── INPUT DATA

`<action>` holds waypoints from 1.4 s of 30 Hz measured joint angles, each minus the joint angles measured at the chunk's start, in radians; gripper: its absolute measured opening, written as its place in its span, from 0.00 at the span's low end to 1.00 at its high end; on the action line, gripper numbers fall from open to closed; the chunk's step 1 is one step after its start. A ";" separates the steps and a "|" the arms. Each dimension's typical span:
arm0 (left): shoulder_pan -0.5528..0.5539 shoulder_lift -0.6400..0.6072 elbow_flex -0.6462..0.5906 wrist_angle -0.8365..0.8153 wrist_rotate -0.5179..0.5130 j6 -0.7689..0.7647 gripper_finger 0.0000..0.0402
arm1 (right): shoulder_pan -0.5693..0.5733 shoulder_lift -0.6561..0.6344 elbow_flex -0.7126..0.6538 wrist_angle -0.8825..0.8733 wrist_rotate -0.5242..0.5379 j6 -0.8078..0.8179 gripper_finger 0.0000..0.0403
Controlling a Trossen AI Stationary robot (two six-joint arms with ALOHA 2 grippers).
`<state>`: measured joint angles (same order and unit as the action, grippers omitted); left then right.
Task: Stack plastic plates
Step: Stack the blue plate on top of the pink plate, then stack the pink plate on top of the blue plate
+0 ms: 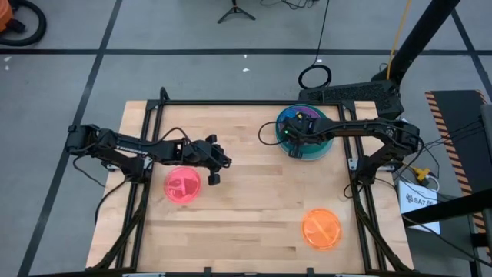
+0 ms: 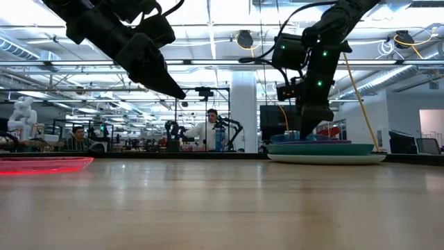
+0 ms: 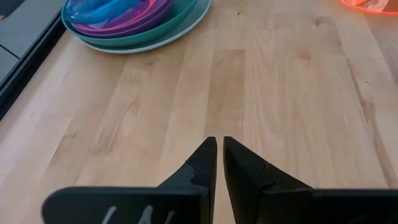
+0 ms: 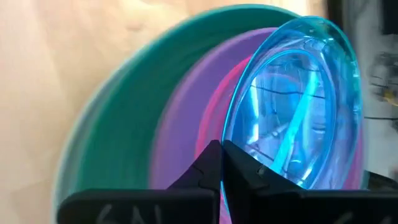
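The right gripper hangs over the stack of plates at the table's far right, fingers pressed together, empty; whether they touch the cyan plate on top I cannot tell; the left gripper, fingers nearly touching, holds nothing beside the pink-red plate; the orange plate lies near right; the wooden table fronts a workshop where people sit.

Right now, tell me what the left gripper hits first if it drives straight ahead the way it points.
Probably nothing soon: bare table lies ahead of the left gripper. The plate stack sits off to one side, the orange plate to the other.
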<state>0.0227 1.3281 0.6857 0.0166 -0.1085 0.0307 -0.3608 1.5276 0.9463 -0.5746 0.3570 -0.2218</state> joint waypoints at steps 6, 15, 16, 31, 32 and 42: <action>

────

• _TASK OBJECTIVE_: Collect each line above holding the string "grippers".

• _EXERCISE OUTPUT_:
Controlling a Trossen AI Stationary robot (two six-joint arms with ALOHA 2 grippers).
`<state>`: measured joint angles (same order and unit as the action, grippers omitted); left then right.

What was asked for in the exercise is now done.